__Supplied data__
Content starts

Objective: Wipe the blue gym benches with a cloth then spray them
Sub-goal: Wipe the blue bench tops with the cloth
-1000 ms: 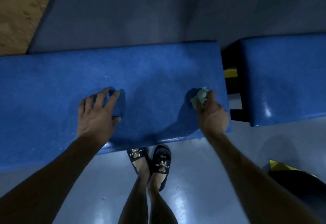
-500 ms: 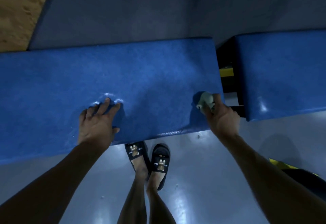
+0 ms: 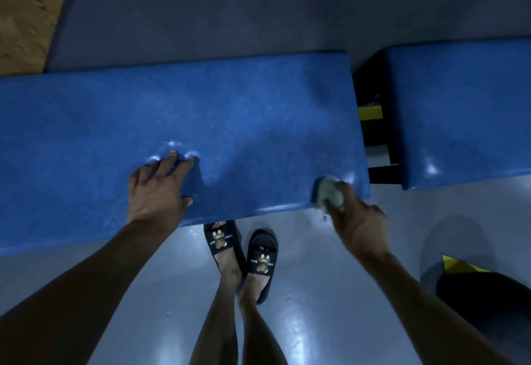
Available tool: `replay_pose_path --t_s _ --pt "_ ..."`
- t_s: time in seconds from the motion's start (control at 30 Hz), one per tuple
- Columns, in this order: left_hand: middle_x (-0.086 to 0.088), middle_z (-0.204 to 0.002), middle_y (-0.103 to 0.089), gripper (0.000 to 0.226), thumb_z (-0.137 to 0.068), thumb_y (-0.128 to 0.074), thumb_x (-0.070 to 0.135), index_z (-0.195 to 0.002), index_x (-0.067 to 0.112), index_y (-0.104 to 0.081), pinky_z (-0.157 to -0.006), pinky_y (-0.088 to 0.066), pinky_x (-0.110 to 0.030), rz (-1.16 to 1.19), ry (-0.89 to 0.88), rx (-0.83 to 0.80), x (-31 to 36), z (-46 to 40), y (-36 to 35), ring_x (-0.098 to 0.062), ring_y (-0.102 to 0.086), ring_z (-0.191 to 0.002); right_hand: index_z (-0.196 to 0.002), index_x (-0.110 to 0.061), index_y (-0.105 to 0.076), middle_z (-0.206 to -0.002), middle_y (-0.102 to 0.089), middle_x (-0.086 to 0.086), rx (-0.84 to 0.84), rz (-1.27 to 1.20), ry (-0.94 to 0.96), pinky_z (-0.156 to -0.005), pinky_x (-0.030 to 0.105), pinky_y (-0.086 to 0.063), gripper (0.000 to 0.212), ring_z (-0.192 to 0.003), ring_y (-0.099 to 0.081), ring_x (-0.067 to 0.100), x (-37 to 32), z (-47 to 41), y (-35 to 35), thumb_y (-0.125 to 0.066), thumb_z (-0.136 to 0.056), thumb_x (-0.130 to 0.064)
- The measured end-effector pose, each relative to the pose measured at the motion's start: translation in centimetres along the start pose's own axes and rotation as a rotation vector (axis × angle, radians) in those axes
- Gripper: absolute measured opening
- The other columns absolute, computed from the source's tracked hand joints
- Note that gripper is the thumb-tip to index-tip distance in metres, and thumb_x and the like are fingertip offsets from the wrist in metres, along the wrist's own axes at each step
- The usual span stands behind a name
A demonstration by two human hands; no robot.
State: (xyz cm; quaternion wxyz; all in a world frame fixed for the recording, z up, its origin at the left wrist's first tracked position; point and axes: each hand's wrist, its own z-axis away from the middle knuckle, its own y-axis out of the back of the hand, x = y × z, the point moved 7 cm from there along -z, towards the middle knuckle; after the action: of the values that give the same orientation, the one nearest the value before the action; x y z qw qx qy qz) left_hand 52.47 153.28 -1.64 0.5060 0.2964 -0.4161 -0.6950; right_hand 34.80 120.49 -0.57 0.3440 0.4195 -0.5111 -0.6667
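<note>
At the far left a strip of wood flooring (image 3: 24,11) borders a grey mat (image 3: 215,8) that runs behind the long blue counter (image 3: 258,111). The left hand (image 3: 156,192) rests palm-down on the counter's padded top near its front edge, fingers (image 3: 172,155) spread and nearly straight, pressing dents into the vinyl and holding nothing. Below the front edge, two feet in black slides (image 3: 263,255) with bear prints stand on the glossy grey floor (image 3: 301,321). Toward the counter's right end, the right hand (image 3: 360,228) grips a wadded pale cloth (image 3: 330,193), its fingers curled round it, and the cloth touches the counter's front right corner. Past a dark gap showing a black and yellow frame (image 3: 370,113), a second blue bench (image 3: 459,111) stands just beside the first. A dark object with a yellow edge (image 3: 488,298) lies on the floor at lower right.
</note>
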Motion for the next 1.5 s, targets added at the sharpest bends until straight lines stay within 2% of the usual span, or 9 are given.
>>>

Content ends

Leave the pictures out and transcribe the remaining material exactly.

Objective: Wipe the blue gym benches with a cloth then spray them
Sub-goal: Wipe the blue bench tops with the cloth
-1000 ms: 
-500 ms: 
+0 ms: 
Available tool: `replay_pose_path --t_s _ --pt "_ ..."`
- t_s: time in seconds from the motion's start (control at 30 Hz), one per tuple
- Columns, in this order: left_hand: middle_x (-0.086 to 0.088), middle_z (-0.204 to 0.002), middle_y (-0.103 to 0.089), gripper (0.000 to 0.226), thumb_z (-0.137 to 0.068), thumb_y (-0.128 to 0.074), thumb_x (-0.070 to 0.135), index_z (-0.195 to 0.002), index_x (-0.067 to 0.112), index_y (-0.104 to 0.081), pinky_z (-0.157 to -0.006), pinky_y (-0.088 to 0.066), pinky_x (-0.110 to 0.030), rz (-1.16 to 1.19), ry (-0.89 to 0.88), rx (-0.83 to 0.80), x (-31 to 36), z (-46 to 40), y (-36 to 35), ring_x (-0.098 to 0.062), ring_y (-0.102 to 0.086), ring_z (-0.191 to 0.002); right_hand: index_z (-0.196 to 0.002), index_x (-0.110 to 0.061), index_y (-0.105 to 0.076), middle_z (-0.206 to -0.002), middle_y (-0.102 to 0.089), middle_x (-0.086 to 0.086), rx (-0.84 to 0.84), rz (-1.27 to 1.20), ry (-0.94 to 0.96), pinky_z (-0.156 to -0.005), pinky_x (-0.030 to 0.105), pinky_y (-0.086 to 0.063), gripper (0.000 to 0.212), ring_z (-0.192 to 0.003), ring_y (-0.099 to 0.081), ring_x (-0.067 to 0.100), x (-37 to 32), z (-47 to 41), y (-35 to 35), thumb_y (-0.125 to 0.066), thumb_z (-0.136 to 0.056), thumb_x (-0.130 to 0.064)
- The measured end-effector pose, each relative to the pose measured at the motion's start: translation in centimetres along the start pose's own axes and rotation as a rotation vector (axis × angle, radians) in those axes
- Gripper: absolute measured opening
- The other columns absolute, computed from the source's tracked hand joints
- Note that gripper is the thumb-tip to index-tip distance in metres, and thumb_x and the like are fingertip offsets from the wrist in metres, along the wrist's own axes at each step
- The usual span stands behind a name
A demonstration by two human hands; no robot.
State: (xyz cm; quaternion wxyz; all in a world frame fixed for the recording, z up, its origin at the left wrist's first tracked position; point and axes: each hand's wrist, its own z-axis away from the middle knuckle, its own y-axis out of the back of the hand, x = y × z, the point moved 7 cm from there along -z, towards the middle knuckle; after the action: of the values that give the same orientation, the one nearest the value before the action; x y z qw qx qy qz) left_hand 52.47 153.28 -1.64 0.5060 0.2964 -0.4161 -0.6950; right_hand 34.80 120.49 -0.57 0.3440 0.4195 -0.5111 -0.6667
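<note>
At the far left a strip of wood flooring (image 3: 24,11) borders a grey mat (image 3: 215,8) that runs behind the long blue counter (image 3: 258,111). The left hand (image 3: 156,192) rests palm-down on the counter's padded top near its front edge, fingers (image 3: 172,155) spread and nearly straight, pressing dents into the vinyl and holding nothing. Below the front edge, two feet in black slides (image 3: 263,255) with bear prints stand on the glossy grey floor (image 3: 301,321). Toward the counter's right end, the right hand (image 3: 360,228) grips a wadded pale cloth (image 3: 330,193), its fingers curled round it, and the cloth touches the counter's front right corner. Past a dark gap showing a black and yellow frame (image 3: 370,113), a second blue bench (image 3: 459,111) stands just beside the first. A dark object with a yellow edge (image 3: 488,298) lies on the floor at lower right.
</note>
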Motion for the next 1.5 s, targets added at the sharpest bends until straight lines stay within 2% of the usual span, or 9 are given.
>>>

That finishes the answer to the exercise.